▶ **Exercise requirements**:
Copy each line of the data that has "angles" in it.

▶ **Provided material**:
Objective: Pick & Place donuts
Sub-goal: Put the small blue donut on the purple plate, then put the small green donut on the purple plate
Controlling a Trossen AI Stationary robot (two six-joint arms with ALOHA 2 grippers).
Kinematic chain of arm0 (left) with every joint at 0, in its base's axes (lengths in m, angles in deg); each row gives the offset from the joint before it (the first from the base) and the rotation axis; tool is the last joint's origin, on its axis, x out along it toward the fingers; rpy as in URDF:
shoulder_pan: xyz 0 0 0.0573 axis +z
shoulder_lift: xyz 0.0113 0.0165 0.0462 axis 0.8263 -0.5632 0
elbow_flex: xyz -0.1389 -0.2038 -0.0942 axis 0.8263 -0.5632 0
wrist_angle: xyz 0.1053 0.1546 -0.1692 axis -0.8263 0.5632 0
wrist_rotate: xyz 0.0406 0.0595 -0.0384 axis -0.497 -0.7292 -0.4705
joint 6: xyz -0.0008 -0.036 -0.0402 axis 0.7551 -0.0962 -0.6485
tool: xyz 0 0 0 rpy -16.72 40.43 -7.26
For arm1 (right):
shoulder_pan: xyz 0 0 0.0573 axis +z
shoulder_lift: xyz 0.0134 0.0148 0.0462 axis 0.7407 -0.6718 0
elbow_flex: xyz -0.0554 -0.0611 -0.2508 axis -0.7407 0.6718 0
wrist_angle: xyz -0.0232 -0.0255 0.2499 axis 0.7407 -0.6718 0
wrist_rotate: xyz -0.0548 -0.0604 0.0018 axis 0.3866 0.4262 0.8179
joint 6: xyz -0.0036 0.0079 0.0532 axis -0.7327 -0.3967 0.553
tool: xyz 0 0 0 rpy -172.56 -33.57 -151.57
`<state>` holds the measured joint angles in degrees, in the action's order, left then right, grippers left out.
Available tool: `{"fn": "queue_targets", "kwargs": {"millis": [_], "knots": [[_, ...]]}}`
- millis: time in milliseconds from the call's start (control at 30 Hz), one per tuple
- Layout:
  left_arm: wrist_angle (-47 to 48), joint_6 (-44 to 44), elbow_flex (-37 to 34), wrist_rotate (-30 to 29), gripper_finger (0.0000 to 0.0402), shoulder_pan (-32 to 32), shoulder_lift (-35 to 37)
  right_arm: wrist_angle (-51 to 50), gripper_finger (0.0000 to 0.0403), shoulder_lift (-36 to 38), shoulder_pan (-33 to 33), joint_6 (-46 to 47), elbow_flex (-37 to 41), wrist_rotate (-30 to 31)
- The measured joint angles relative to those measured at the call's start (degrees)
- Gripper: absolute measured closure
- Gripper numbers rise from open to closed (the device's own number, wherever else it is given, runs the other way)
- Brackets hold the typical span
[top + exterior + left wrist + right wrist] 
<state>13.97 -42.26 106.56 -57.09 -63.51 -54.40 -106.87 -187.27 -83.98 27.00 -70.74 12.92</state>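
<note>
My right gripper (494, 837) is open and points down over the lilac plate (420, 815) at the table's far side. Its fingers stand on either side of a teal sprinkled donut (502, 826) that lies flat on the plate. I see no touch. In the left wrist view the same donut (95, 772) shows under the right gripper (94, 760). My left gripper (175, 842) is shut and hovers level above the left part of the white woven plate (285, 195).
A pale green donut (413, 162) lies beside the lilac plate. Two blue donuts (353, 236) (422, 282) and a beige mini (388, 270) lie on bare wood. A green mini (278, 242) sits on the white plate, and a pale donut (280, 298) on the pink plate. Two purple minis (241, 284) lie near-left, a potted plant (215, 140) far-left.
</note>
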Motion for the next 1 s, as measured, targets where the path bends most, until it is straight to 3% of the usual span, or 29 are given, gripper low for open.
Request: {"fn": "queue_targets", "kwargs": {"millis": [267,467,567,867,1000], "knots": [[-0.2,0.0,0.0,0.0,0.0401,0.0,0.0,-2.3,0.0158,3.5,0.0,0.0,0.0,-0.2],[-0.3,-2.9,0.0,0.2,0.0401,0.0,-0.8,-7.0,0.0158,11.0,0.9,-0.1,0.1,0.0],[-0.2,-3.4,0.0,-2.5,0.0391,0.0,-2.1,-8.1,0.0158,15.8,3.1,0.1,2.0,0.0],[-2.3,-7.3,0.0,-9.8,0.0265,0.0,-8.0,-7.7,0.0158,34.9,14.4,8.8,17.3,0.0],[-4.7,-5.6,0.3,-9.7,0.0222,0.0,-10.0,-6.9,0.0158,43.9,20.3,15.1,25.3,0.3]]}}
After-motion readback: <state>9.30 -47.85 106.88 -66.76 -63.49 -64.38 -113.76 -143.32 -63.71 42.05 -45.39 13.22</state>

▶ **Response**:
Kinematic chain of arm0 (left) with every joint at 0, in its base's axes (lengths in m, angles in deg); each row gives the offset from the joint before it (the first from the base) and the rotation axis; tool is the last joint's origin, on its axis, x out along it toward the fingers; rpy as in URDF:
`<state>` holds the measured joint angles in degrees, in the action's order, left then right, grippers left out.
- The measured joint angles relative to those measured at the call's start (degrees)

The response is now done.